Correctly identified WHEN I WAS! A YOUNG BOY! MY FATHER! TOOK ME INTO THE CITY...
posted by pony707 at 8:10 PM on September 26, 2014


Danger Zone

Boat Drinks

Gangam Style

Shake It Off

Blue Bayou

Bohemian Rhapsody
posted by newper at 8:28 PM on September 26, 2014


Where is the drama? Not available in Canada on the first song I tried, apparently. Even though I can, in fact, play that song in Canada on Spotify.
posted by chrominance at 8:38 PM on September 26, 2014


Paying your H.P. demands forever ...... is the start of the downside of the drama, not the start of the peak of it.
posted by blucevalo at 8:49 PM on September 26, 2014


Spotify has some interesting things in the works with Echonest's vast metadatabase. Check out FiveThirtyEight's beta test of a feature that's supposed to help you distinguish between the music you think you like, and the music you actually listen to most often: Spotify Knows Me Better Than I Know Myself
posted by Rhaomi at 10:57 PM on September 26, 2014


The Velvet Underground - White Light, White Heat - "That track is way too dramatic for me. Try another." - Epic Win!
posted by marienbad at 2:17 AM on September 27, 2014 [1 favorite]
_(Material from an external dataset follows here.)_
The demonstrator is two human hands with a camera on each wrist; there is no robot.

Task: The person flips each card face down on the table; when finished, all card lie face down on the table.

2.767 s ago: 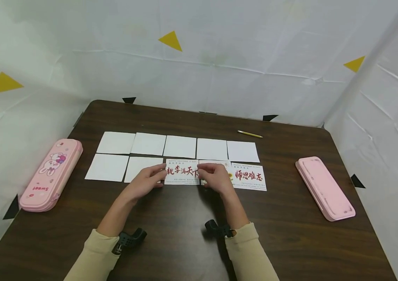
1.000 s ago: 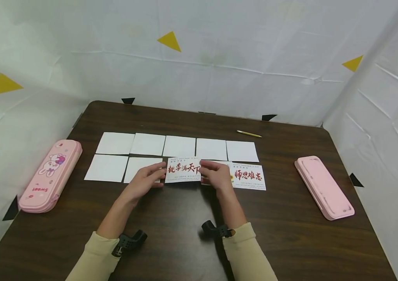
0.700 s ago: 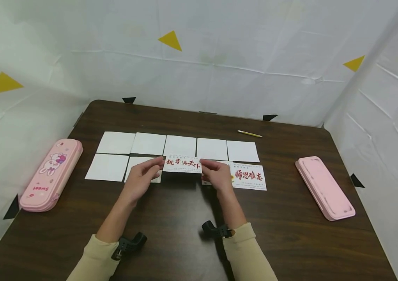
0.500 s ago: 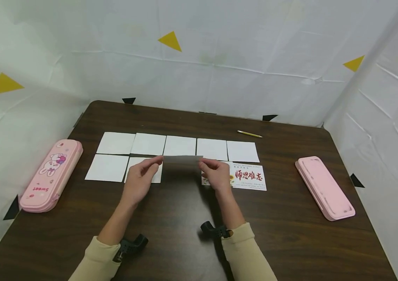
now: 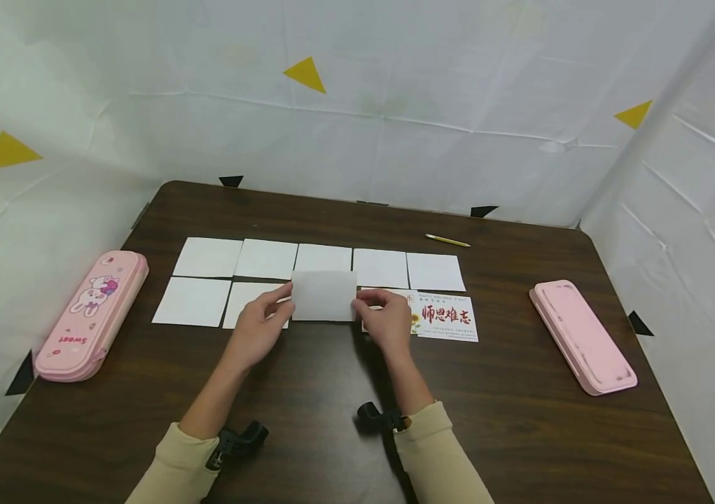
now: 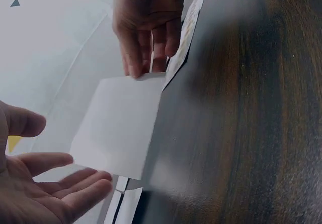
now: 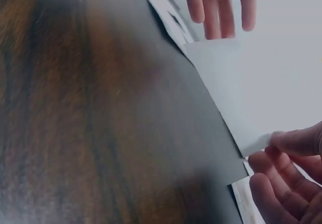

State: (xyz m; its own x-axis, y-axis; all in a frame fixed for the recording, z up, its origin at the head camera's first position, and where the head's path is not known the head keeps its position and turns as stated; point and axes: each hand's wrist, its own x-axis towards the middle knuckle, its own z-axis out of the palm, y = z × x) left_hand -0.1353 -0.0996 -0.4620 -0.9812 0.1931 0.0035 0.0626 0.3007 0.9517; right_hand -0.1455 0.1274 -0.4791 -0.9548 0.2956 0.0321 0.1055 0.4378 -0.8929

Aqua - Barbie girl. Well I have no idea if it is right or not but it looks like a cool graph and I am a sucker for a cool graph.
posted by marienbad at 2:21 AM on September 27, 2014


Right, it could be called "where does it get loud the longest?"
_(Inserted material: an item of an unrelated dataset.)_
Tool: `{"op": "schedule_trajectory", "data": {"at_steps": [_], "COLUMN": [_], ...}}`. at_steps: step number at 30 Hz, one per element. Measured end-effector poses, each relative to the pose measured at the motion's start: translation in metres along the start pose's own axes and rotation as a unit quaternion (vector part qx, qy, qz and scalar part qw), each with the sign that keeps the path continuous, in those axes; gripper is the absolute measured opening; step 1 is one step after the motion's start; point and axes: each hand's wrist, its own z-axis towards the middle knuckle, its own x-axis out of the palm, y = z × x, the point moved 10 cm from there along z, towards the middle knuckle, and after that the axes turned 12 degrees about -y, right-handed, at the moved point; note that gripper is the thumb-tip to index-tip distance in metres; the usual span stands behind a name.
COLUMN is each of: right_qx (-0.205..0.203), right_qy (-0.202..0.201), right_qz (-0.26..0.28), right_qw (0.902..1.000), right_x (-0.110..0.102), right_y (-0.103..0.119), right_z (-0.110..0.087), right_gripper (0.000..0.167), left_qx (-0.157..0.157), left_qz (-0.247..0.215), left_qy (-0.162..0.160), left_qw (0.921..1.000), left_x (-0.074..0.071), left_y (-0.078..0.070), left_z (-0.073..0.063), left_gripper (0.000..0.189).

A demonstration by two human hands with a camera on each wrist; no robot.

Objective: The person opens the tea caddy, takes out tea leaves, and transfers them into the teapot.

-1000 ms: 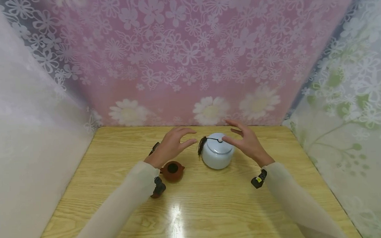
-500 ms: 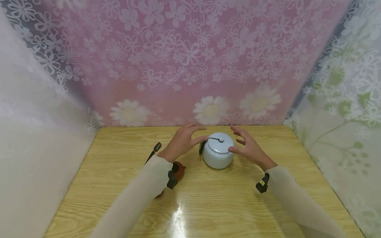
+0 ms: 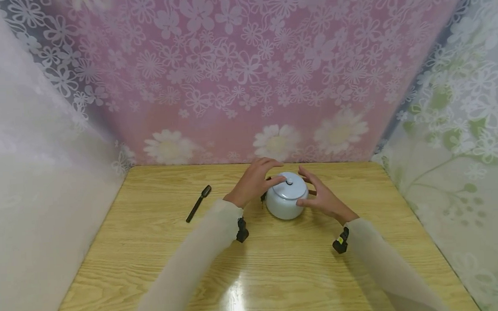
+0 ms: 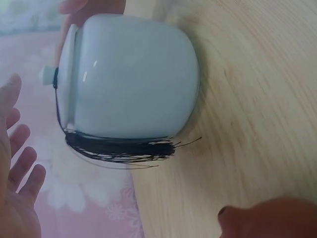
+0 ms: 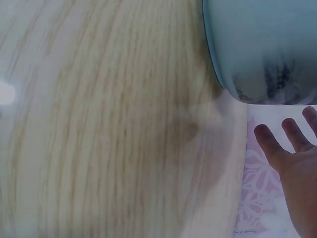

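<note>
A pale blue-white lidded jar stands upright on the table, with a small knob on its lid. A black tassel hangs from the knob down the jar's side in the left wrist view. My left hand hovers over the lid's left side, thumb close to the knob in the head view; the left wrist view shows its fingers apart from the lid. On the jar's right, my right hand is spread around the side, its thumb overlapping the jar's front. Its fingers are extended beside the wall.
On the wooden table, a slim dark tool with a scoop-like end lies left of my left hand. Part of a reddish-brown teapot shows in the left wrist view; my left arm hides it in the head view. A floral cloth hangs behind.
My left hand has moved right, from beside the jar to over its lid. Its sleeve now hides the teapot and uncovers the dark tool. My right hand has lowered slightly beside the jar.
</note>
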Motion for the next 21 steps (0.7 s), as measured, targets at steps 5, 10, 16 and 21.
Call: {"op": "schedule_trajectory", "data": {"at_steps": [5,10,16,21], "right_qx": [0.002,0.010,0.021,0.029], "right_qy": [0.009,0.014,0.012,0.017], "right_qz": [0.011,0.011,0.011,0.024], "right_qw": [0.9999,0.9998,0.9997,0.9992], "right_x": [0.007,0.012,0.017,0.020], "right_y": [-0.002,-0.003,-0.008,-0.011], "right_z": [0.001,0.001,0.001,0.002], "right_gripper": [0.114,0.117,0.117,0.117], "left_qx": [0.003,0.000,-0.017,-0.018], "left_qz": [-0.005,-0.014,-0.036,-0.050], "left_qy": [-0.001,0.006,0.013,0.022], "left_qw": [1.0000,0.9999,0.9991,0.9983], "left_x": [0.011,0.023,0.036,0.045], "left_y": [0.005,0.008,0.010,0.007], "left_z": [0.000,-0.001,0.002,-0.001], "left_gripper": [0.049,0.051,0.051,0.047]}}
Of course "Where's the melodrama?" Is what is needed for most pop.

And the answer of course is always "in your pants."
posted by spitbull at 4:05 AM on September 27, 2014 [1 favorite]
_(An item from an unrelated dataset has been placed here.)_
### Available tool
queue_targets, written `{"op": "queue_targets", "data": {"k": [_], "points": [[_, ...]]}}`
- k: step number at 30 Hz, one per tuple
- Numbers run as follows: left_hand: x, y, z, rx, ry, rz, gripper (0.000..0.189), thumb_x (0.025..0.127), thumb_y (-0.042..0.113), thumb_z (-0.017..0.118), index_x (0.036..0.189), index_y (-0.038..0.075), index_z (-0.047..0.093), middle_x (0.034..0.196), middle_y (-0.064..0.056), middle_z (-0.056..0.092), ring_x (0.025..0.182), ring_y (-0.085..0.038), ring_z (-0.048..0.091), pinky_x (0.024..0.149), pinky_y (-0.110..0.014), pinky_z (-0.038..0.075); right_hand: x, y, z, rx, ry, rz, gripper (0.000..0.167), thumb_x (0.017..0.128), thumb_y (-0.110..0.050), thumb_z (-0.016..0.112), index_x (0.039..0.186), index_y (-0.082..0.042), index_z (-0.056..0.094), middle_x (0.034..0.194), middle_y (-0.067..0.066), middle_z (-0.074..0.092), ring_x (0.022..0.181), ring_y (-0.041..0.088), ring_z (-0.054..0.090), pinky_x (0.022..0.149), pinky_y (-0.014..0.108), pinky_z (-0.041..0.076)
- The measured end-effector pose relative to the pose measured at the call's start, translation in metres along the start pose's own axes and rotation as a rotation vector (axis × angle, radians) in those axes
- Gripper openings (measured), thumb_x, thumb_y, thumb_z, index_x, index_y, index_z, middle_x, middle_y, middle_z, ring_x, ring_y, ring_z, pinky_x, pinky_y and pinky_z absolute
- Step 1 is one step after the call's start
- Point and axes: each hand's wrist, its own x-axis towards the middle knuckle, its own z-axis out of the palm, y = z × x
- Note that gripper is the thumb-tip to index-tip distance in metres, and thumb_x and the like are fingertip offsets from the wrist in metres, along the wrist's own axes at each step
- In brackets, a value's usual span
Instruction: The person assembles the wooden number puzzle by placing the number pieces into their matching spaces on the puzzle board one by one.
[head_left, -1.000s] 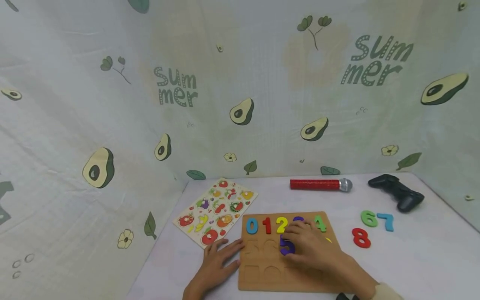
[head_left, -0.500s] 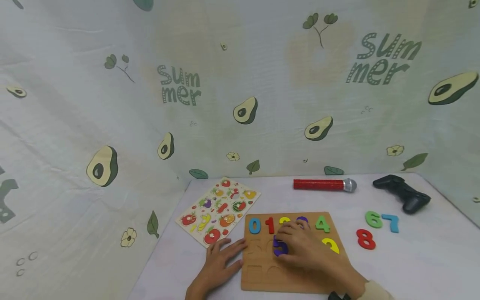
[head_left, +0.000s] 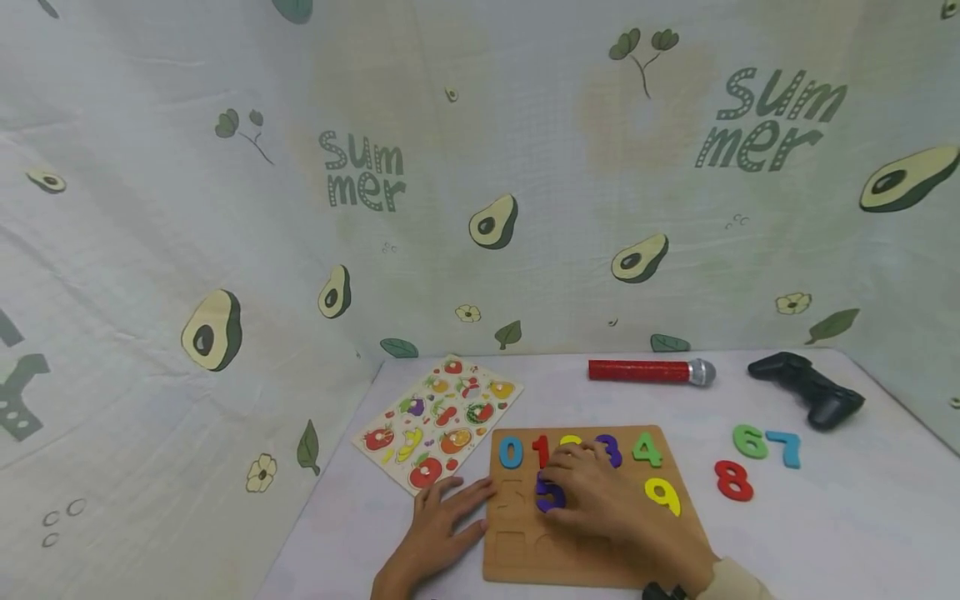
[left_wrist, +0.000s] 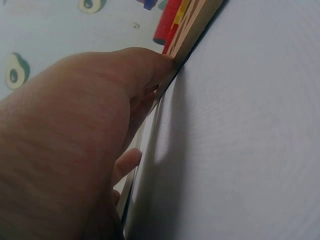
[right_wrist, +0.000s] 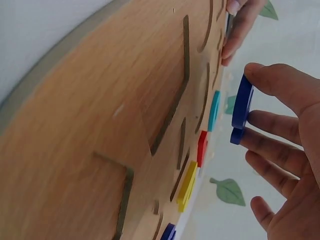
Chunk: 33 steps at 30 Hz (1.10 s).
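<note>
A purple number 5 is pinched between the thumb and fingers of my right hand, held over the middle row of the wooden number board. My left hand lies along the board's left edge, fingers stretched out and thumb touching the side. In the board's top row sit a blue 0, a red 1, a yellow 2 partly hidden by my right hand, a purple 3 and a green 4. A yellow 9 is on the board's right side.
Right of the board lie a green 6, a blue 7 and a red 8. Behind are a red microphone and a black game controller. A fruit picture board lies back left, before a printed cloth.
My right hand has moved left across the board with the purple 5, uncovering the yellow 9 and purple 3. My left hand stays at the board's edge. The head view has shifted slightly.
</note>
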Motion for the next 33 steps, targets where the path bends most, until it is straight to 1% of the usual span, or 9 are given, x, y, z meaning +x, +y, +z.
{"op": "queue_targets", "data": {"k": [9,12,16,20,27,33], "points": [[0.0,-0.001,0.0,0.0,-0.004,-0.001,0.047,0.1,0.048,0.053,0.146,0.037,0.052,0.152,0.017,0.045,0.137,-0.032,0.033,0.102,-0.064,0.016,0.009,-0.006,0.006,0.036,-0.016,-0.027,0.047,0.089,-0.046,0.072,0.124,-0.015,0.07,0.127,0.002,0.064,0.126,0.028,0.049,0.108,0.067,0.024],[0.0,0.0,0.0,0.012,0.003,0.009,0.047,0.101,0.047,0.052,0.146,0.037,0.051,0.152,0.017,0.045,0.137,-0.032,0.033,0.101,-0.063,0.016,0.011,-0.007,0.009,0.023,-0.013,-0.037,0.046,0.088,-0.046,0.072,0.123,-0.016,0.07,0.125,0.0,0.064,0.126,0.027,0.049,0.108,0.066,0.025],[0.0,0.001,-0.002,0.012,0.004,0.018,0.047,0.101,0.047,0.052,0.147,0.037,0.051,0.152,0.016,0.044,0.138,-0.032,0.033,0.101,-0.064,0.016,0.015,-0.009,0.012,0.012,-0.031,-0.036,0.048,0.088,-0.047,0.073,0.123,-0.016,0.07,0.123,-0.002,0.063,0.126,0.025,0.048,0.108,0.062,0.026],[0.001,0.001,-0.003,0.015,0.0,0.018,0.046,0.101,0.046,0.053,0.147,0.037,0.051,0.153,0.016,0.044,0.138,-0.032,0.033,0.101,-0.063,0.017,0.019,-0.011,0.014,0.008,-0.042,-0.041,0.048,0.087,-0.047,0.074,0.124,-0.016,0.07,0.124,-0.001,0.064,0.126,0.026,0.048,0.107,0.062,0.026],[0.001,-0.001,-0.004,0.011,-0.02,-0.005,0.046,0.101,0.048,0.052,0.146,0.038,0.052,0.153,0.017,0.044,0.139,-0.031,0.032,0.102,-0.063,0.015,0.025,-0.012,0.02,0.05,-0.06,-0.05,0.049,0.088,-0.046,0.073,0.125,-0.015,0.069,0.128,0.001,0.062,0.128,0.026,0.048,0.108,0.062,0.026],[0.002,-0.001,-0.003,0.011,-0.017,0.008,0.046,0.101,0.049,0.051,0.146,0.038,0.051,0.153,0.017,0.044,0.138,-0.032,0.032,0.101,-0.063,0.016,0.03,-0.012,0.027,0.066,-0.076,-0.059,0.048,0.089,-0.046,0.073,0.125,-0.015,0.069,0.128,0.002,0.061,0.126,0.026,0.048,0.107,0.063,0.027]]}}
WAAAAAAAAAAAAAAAAAAAHYYYYYYYYYYYY
posted by HeroZero at 6:57 AM on September 27, 2014


HONEY I KNOW I KNOW TIMES ARE CHANGIN
posted by HeroZero at 7:00 AM on September 27, 2014


I inputted "Madness" by Muse and got the following response:

"That track is way too dramatic for me. Try another."
posted by jscalzi at 7:11 AM on September 27, 2014 [1 favorite]


Solsbury Hill has a hill in the graph. Who'd have thunk it?